# The task
Transcribe the data underneath exactly. No images belong in your version.

[Exercise data Boundary: Start]

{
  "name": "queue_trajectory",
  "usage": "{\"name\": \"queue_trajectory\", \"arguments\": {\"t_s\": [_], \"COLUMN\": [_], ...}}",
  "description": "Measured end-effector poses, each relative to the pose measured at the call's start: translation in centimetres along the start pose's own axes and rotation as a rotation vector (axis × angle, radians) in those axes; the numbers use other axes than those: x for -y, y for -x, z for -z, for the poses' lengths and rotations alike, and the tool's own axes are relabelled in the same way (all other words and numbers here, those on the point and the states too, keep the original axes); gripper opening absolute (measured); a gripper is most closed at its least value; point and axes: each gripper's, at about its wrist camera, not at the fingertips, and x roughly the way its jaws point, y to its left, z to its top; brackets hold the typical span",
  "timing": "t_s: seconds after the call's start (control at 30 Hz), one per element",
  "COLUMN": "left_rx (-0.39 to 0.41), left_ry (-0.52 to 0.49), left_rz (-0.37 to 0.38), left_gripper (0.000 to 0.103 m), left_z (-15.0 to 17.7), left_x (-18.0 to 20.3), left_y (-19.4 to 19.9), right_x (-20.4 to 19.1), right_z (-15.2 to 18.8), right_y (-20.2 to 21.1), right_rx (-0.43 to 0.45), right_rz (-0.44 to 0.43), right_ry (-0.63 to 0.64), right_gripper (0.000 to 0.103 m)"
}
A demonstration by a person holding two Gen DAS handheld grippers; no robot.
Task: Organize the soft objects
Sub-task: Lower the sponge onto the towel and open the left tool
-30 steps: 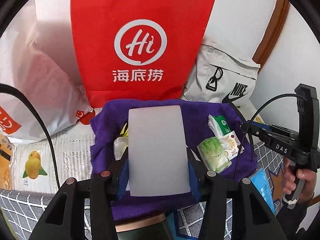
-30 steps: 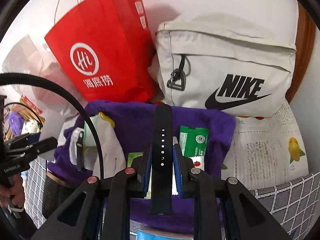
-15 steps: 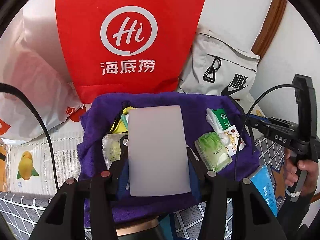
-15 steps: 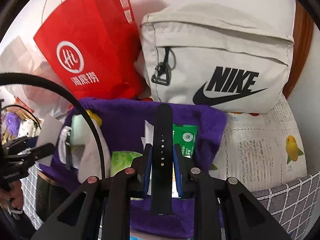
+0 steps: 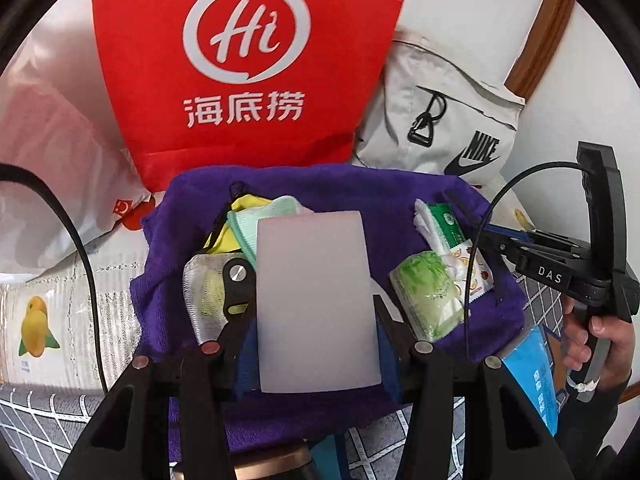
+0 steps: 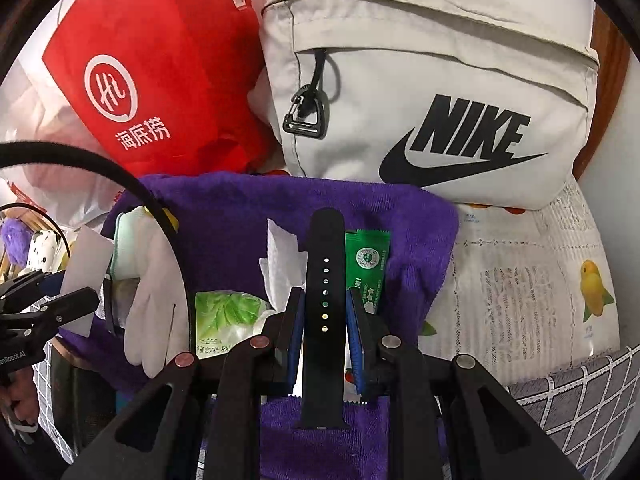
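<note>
A purple towel (image 5: pixel 360 192) lies spread under both grippers, with soft things on it. My left gripper (image 5: pixel 316 312) is shut on a pale grey rectangular pad (image 5: pixel 316 280) that hangs above the towel's middle. My right gripper (image 6: pixel 324 296) is shut on a black watch strap (image 6: pixel 324 264) with a row of holes, above the purple towel (image 6: pixel 240 216). On the towel lie a green-leaf tissue pack (image 5: pixel 428 296), a green sachet (image 6: pixel 368 264), crumpled white tissue (image 6: pixel 280 268), a white glove (image 6: pixel 152 300), a mint cloth (image 5: pixel 260 220) and a mesh pouch (image 5: pixel 204 292).
A red paper bag (image 5: pixel 248 60) and a beige Nike bag (image 6: pixel 440 100) stand just behind the towel. A white plastic bag (image 5: pixel 52 184) lies at the left. A blue packet (image 5: pixel 536 380) lies at the towel's right front corner. A person's hand (image 5: pixel 592 340) grips the right tool.
Both grippers have sunk closer to the purple towel with their loads still held. The bags behind now look larger and higher in both views.
</note>
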Motion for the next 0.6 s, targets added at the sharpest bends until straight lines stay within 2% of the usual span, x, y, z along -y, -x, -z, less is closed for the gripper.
{"name": "queue_trajectory", "arguments": {"t_s": [0.1,0.17,0.6], "left_rx": [0.02,0.005,-0.001], "left_ry": [-0.01,-0.01,0.005], "left_rz": [0.0,0.003,-0.003], "left_gripper": [0.049,0.049,0.049], "left_z": [-0.2,0.0,0.2], "left_x": [0.2,0.2,-0.1], "left_y": [0.5,0.4,-0.2], "right_x": [-0.2,-0.4,-0.4], "right_z": [-0.3,-0.3,-0.1], "right_y": [0.2,0.5,-1.6], "right_rx": [-0.001,0.011,-0.045], "right_rz": [0.005,0.0,-0.003], "right_ry": [0.008,0.014,0.007], "right_gripper": [0.021,0.021,0.021]}}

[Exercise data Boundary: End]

# Written answer
{
  "name": "queue_trajectory",
  "usage": "{\"name\": \"queue_trajectory\", \"arguments\": {\"t_s\": [_], \"COLUMN\": [_], ...}}",
  "description": "Measured end-effector poses, each relative to the pose measured at the call's start: translation in centimetres along the start pose's own axes and rotation as a rotation vector (axis × angle, radians) in those axes; the numbers use other axes than those: x for -y, y for -x, z for -z, for the poses' lengths and rotations alike, and the tool's own axes are relabelled in the same way (all other words and numbers here, those on the point and the states too, keep the original axes); gripper opening absolute (measured); a gripper is most closed at its least value; point and axes: each gripper's, at about its wrist camera, not at the fingertips, and x roughly the way its jaws point, y to its left, z to its top; brackets hold the typical span",
  "timing": "t_s: seconds after the call's start (control at 30 Hz), one per element",
  "COLUMN": "left_rx (-0.39 to 0.41), left_ry (-0.52 to 0.49), left_rz (-0.37 to 0.38), left_gripper (0.000 to 0.103 m), left_z (-15.0 to 17.7), left_x (-18.0 to 20.3), left_y (-19.4 to 19.9), right_x (-20.4 to 19.1), right_z (-15.2 to 18.8), right_y (-20.2 to 21.1), right_rx (-0.43 to 0.45), right_rz (-0.44 to 0.43), right_ry (-0.63 to 0.64), right_gripper (0.000 to 0.103 m)"
}
A demonstration by a person holding two Gen DAS handheld grippers; no robot.
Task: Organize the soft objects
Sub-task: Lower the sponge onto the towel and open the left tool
-30 steps: 
-30 steps: 
-15 steps: 
-15 steps: 
+0 steps: 
+0 steps: 
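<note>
A purple towel (image 5: pixel 360 192) lies spread under both grippers, with soft things on it. My left gripper (image 5: pixel 316 312) is shut on a pale grey rectangular pad (image 5: pixel 316 280) that hangs above the towel's middle. My right gripper (image 6: pixel 324 296) is shut on a black watch strap (image 6: pixel 324 264) with a row of holes, above the purple towel (image 6: pixel 240 216). On the towel lie a green-leaf tissue pack (image 5: pixel 428 296), a green sachet (image 6: pixel 368 264), crumpled white tissue (image 6: pixel 280 268), a white glove (image 6: pixel 152 300), a mint cloth (image 5: pixel 260 220) and a mesh pouch (image 5: pixel 204 292).
A red paper bag (image 5: pixel 248 60) and a beige Nike bag (image 6: pixel 440 100) stand just behind the towel. A white plastic bag (image 5: pixel 52 184) lies at the left. A blue packet (image 5: pixel 536 380) lies at the towel's right front corner. A person's hand (image 5: pixel 592 340) grips the right tool.
Both grippers have sunk closer to the purple towel with their loads still held. The bags behind now look larger and higher in both views.
</note>
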Motion for the next 0.6 s, targets added at the sharpest bends until straight lines stay within 2% of the usual span, x, y, z along -y, -x, -z, less is closed for the gripper.
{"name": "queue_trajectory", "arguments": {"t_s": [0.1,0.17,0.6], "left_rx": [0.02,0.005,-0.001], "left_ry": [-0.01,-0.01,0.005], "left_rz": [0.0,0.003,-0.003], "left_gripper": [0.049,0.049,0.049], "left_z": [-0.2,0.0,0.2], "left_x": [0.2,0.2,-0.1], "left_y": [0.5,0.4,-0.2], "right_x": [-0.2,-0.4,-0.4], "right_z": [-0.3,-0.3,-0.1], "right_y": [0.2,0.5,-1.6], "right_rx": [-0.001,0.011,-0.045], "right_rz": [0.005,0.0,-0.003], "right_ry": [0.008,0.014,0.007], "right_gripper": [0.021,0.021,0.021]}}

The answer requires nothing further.